La rencontre de Djuric avec Radoichiqi, Stano : Nous attendons le rapport final sur Banjska, nous verrons comment le traiter.

Peter Stano, porte-parole de l'Union européenne, a déclaré qu'il n'y avait pas beaucoup de travail qui ait été fait en raison des positions des deux parties Kosovo-Serbie. “Nous n'avertirons jamais les ordres du jour d'une future réunion dans le cadre du dialogue de Pristina et de Belgrade, que ce soit des principaux négociateurs ou du plus haut niveau. [...]
Peter Stano, porte-parole de l'Union européenne, a déclaré qu'il n'y avait pas beaucoup de travail qui ait été fait en raison des positions des deux parties Kosovo-Serbie.
“Nous n'avertisons jamais les ordres du jour d'une future réunion dans le cadre du dialogue de Pristina et Belgrade, que ce soit des négociateurs de haut niveau ou du plus haut niveau. Je peux vous dire une chose : malheureusement, il n'y a pas beaucoup de travail qui a été fait, à cause des positions des deux côtés”, a dit la station à la conférence.
Quant à la rencontre entre les principaux suspects à Banjska, Milan Radojic, avec Marko Djuric, ambassadeur de Serbie aux États-Unis, Stano a déclaré qu'elle n'appartient pas à commenter “toute réunion” et qu'ils attendent un rapport d'enquête officiel final.
Le “ne nous appartient pas pour commenter chaque réunion des membres de l'administration serbe qui s'accrochent à différentes personnes.
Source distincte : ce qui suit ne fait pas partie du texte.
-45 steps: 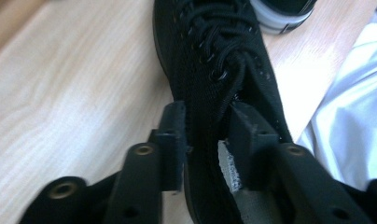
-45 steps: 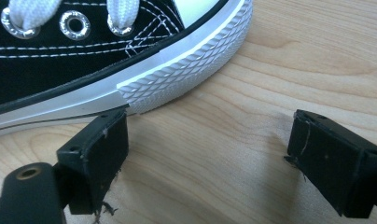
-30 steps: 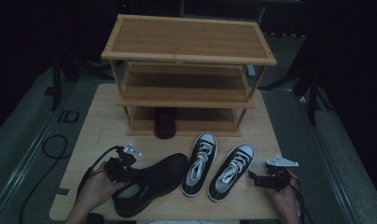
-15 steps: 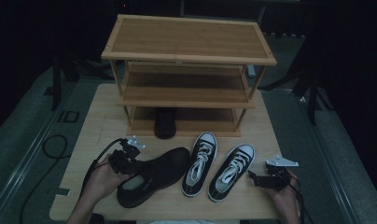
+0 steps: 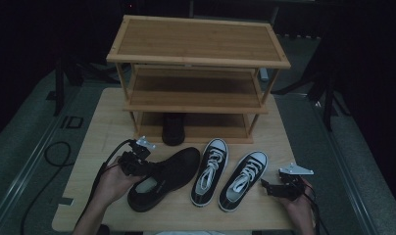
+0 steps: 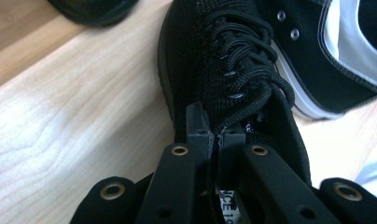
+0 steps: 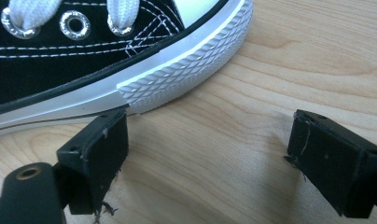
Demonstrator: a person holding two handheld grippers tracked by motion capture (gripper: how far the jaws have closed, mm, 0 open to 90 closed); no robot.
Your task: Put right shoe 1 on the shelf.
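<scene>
The left tool (image 5: 137, 157) is pinched tight on the black shoe (image 5: 161, 178). In the left gripper view its two jaws meet on the cloth at the shoe's opening, just behind the laces (image 6: 242, 77). The shoe sits on the desk (image 5: 88, 147), near the left front, and one end of it looks a little lifted. Its long side runs on a slant, from the near left up to the far right. The toe points toward the wooden shoe rack (image 5: 198, 73) at the far side of the desk. The left hand (image 5: 115, 178) is the nearer one to this shoe, so it is likely the one to carry it.

Another black shoe (image 5: 174, 128) already sits on the bottom shelf of the rack, toward its left. The mate may be meant to go next to it. That spot lies straight ahead and a bit to the right of the tool.

The right tool (image 7: 210, 154) is spread wide and holds nothing. It rests low over the desk at the near right, just beside the white rubber edge of the right sneaker (image 5: 245, 178). The left sneaker (image 5: 210, 169) lies between that one and the black shoe.

The desk is pale, smooth wood. The room around it is dark.
</scene>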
Je pense que ce que vous rencontrez réfléchit sur vous spécifiquement quand vous rencontrez un suspect dans des actes criminels. Mais lorsque l'Alidon à Banjska: la position de l'UE reste inchangée: nous attendons un rapport d'enquête final officiel et nous verrons ensuite comment gérer la responsabilité. Pour l'instant, nous n'avons pas vu un tel rapport ici à Bruxelles”, a déclaré Stano.
Il ajoute que la principale priorité de l'UE est que les parties commencent à appliquer, en toute confiance, ce à quoi elles se consacrent.
Notre principale priorité est de commencer à appliquer, en toute confiance, ce à quoi ils sont dédiés. Sans discuter des étapes procédurales, la priorité absolue est de s'assurer que la mise en œuvre commence dès que possible. C'est là que nous sommes concentrés, et c'est ce que nous pouvons commenter autant que nécessaire, mais pour les procédures que nous ne ferons pas. Nous avons dit à maintes reprises au cours du processus de dialogue, les préparatifs en étapes individuelles, les phases individuelles sont quelque chose qui est censé être abordé dans le processus du travail, et le travail n'est généralement pas fait et nous ne pouvons pas commenter chaque jour”, a-t-il dit.